**Problem statement:**
Your answer consists of the lines in the data that contain "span". Copy each of them.

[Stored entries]
- - - - - - -

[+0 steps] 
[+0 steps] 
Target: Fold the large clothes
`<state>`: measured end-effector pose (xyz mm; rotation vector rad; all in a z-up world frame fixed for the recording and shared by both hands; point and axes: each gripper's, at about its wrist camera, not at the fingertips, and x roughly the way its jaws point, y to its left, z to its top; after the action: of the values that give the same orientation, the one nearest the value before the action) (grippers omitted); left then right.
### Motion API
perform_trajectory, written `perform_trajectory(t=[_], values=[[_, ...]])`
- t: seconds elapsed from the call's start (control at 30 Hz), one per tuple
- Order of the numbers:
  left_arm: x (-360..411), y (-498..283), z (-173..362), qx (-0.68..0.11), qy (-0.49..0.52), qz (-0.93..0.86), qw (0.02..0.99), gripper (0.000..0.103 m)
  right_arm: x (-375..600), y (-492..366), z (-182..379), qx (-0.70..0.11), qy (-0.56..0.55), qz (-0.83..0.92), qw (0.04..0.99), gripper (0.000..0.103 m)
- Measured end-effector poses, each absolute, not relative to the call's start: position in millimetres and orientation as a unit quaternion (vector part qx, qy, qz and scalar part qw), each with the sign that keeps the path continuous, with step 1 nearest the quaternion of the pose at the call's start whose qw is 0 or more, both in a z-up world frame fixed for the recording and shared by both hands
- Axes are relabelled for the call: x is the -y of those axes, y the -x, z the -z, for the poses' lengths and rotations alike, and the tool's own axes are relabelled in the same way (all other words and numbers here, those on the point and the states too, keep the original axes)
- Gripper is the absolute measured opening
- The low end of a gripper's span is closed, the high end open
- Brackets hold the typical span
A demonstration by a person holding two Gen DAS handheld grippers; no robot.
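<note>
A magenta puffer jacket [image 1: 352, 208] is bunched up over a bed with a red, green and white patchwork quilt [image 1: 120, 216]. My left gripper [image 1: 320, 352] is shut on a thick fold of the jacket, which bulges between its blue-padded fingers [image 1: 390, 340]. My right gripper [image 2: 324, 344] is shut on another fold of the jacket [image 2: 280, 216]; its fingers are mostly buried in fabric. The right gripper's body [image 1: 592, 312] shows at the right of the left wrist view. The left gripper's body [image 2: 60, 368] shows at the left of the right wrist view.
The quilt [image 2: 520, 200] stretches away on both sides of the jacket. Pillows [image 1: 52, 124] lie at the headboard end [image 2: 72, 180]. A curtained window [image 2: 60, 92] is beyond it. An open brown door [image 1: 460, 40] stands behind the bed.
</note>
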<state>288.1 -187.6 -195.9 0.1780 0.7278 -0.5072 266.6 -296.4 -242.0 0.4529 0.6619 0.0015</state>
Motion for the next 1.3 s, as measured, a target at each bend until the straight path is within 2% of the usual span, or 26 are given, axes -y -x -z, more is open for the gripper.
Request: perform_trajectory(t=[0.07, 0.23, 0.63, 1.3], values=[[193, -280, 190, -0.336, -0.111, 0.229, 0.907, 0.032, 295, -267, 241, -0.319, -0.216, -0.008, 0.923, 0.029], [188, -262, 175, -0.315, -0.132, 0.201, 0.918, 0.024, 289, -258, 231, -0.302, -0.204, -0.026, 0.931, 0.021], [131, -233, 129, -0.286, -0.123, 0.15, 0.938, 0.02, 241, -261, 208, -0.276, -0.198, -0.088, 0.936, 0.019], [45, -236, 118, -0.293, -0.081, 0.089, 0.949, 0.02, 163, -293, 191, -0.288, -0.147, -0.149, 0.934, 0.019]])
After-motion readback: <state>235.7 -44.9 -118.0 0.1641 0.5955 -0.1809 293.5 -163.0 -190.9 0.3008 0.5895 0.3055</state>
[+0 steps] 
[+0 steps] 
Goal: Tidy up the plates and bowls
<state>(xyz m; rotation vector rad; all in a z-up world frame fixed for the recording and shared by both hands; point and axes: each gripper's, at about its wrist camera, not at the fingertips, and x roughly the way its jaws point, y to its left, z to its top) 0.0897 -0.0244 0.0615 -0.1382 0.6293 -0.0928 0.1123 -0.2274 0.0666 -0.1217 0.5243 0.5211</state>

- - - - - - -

**Output for this task:**
- The low end of a gripper's span is closed, the high end open
- Brackets hold the typical span
Motion for the next 1.3 s, as measured, a target at each bend until the straight path is within 2% of the usual span, or 26 are given, axes -y -x -z, more is open for the gripper.

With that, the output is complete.